De aquí que, cuando pomposamente se acusa al régimen autoritario de Nicolás Maduro sea imperante lograr distinguir que la batalla por la democracia en Venezuela no es un asunto de votos, casillas y procedimientos de pretendida libertad electoral: lo que se juega en el país es mucho más que eso. Y la realidad es que si esta sociedad aún no sucumbe no es —por lo menos no en su parte toral— debido a las decisiones gubernamentales —por demás desatinadas en algunas ocasiones, dogmáticas en otras, carentes de contenido crítico, en las más—; sino al proyecto compartido de millones de venezolanos conscientes que el tema no es la democracia, sino las múltiples democracias que cada sociedad se puede dar; todas con un contenido social y político diferente.
En la defensa de las democracias alternativas de América Latina, por supuesto, no se trata de ser dogmático con sus gobiernos: intentando defender lo indefendible en sus errores y exaltando sus aciertos.
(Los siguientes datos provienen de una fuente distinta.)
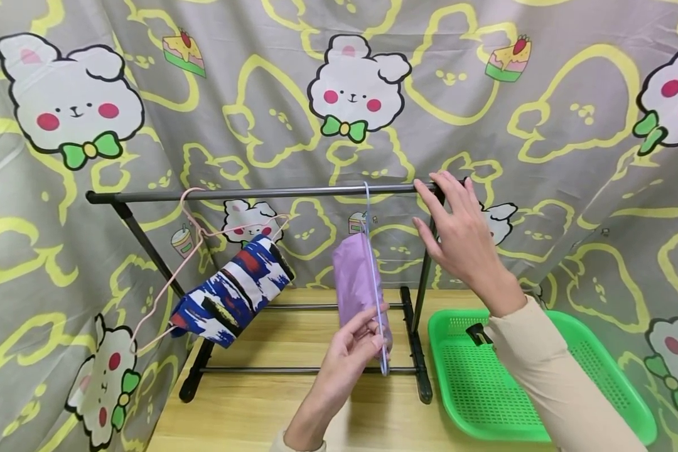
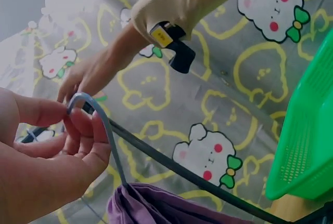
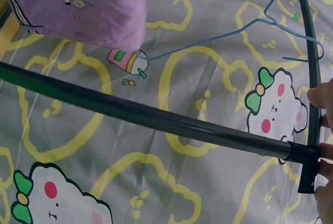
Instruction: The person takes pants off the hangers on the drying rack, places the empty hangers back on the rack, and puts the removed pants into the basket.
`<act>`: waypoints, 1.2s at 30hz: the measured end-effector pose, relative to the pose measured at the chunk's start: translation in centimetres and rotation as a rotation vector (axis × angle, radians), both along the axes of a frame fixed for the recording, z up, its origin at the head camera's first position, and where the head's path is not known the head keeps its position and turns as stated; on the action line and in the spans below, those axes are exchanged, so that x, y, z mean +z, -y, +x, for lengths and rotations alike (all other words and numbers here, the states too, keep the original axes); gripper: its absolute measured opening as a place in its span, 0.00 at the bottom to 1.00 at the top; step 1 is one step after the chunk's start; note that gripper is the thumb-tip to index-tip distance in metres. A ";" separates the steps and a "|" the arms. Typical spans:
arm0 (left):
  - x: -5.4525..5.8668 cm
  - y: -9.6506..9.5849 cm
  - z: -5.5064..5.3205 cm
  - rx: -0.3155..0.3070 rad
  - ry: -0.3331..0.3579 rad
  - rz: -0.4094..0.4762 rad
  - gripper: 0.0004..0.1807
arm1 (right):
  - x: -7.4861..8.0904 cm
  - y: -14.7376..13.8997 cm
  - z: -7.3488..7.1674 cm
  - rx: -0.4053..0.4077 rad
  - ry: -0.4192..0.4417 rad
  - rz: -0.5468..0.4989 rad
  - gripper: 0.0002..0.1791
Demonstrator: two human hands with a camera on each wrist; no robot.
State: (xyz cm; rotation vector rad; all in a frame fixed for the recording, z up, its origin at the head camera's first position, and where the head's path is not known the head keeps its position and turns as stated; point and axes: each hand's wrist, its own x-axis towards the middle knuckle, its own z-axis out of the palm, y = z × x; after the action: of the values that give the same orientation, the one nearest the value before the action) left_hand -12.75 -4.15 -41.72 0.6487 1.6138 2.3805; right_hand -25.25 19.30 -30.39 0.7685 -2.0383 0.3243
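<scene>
A blue hanger (image 1: 366,207) hooks over the top bar of a dark metal clothes rack (image 1: 294,193), right of its middle. A lilac garment (image 1: 355,270) hangs on it; the right wrist view shows a button and striped trim on the cloth (image 3: 78,5). My left hand (image 1: 347,355) pinches the hanger's near rounded end, seen close in the left wrist view as a curved blue end (image 2: 83,98). My right hand (image 1: 466,238) rests on the rack's upper right corner, fingers extended over the bar. In the right wrist view only its fingertips (image 3: 325,104) show.
A pink hanger (image 1: 164,292) with a blue, white and red patterned garment (image 1: 234,292) hangs at the rack's left. A green perforated basket (image 1: 474,383) stands on the wooden table (image 1: 248,414) to the right, partly behind my right sleeve. Printed curtain (image 1: 215,138) surrounds the rack.
</scene>
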 end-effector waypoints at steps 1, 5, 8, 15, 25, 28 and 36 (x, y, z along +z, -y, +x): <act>0.1 -0.1 0.0 -0.003 -0.002 -0.010 0.26 | 0.1 0.0 -0.1 -0.002 0.001 -0.001 0.31; 0.2 -0.4 0.1 -0.018 0.017 -0.015 0.21 | 0.3 -0.1 -0.5 0.014 0.011 -0.011 0.30; 0.1 -0.5 0.2 0.013 0.027 0.002 0.19 | 0.1 -0.1 -0.8 0.036 0.011 -0.012 0.30; 0.2 -0.5 0.5 0.028 0.060 0.065 0.18 | -0.3 0.1 -1.3 0.047 -0.028 -0.058 0.28; 0.4 -0.6 0.4 0.141 0.135 0.078 0.15 | 1.6 0.8 -1.2 0.024 0.005 -0.117 0.18; 0.4 -0.7 0.4 0.235 0.144 0.104 0.17 | 1.7 0.9 -1.6 0.009 -0.001 -0.140 0.14; 0.3 -0.9 0.4 0.425 0.163 0.146 0.20 | 1.5 1.0 -2.0 -0.001 -0.002 -0.143 0.13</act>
State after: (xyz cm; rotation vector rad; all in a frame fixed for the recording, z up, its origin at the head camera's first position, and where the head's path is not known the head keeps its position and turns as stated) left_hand -12.32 -3.27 -41.38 0.1299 1.6499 2.7804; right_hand -27.26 18.33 -28.90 0.6798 -1.9894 0.4633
Simple y llanamente se trata de saber cómo, cuando se trata de las reivindicaciones latinoamericanas, la historia de asedio se repite invariable. Los mecanismos de desestabilización cambian de acuerdo al contexto en el que se den, cierto. Sin embargo, el manual de operaciones sigue siendo el mismo. Y es que cuando se trata de las venas abiertas de América Latina, la historia tiene un gran peso que, por ningún motivo, debe ser demeritada, ni mucho menos menospreciada sólo porque la agresión directa se encuentra velada por el sentido común de palabras vacías como libertad y democracia.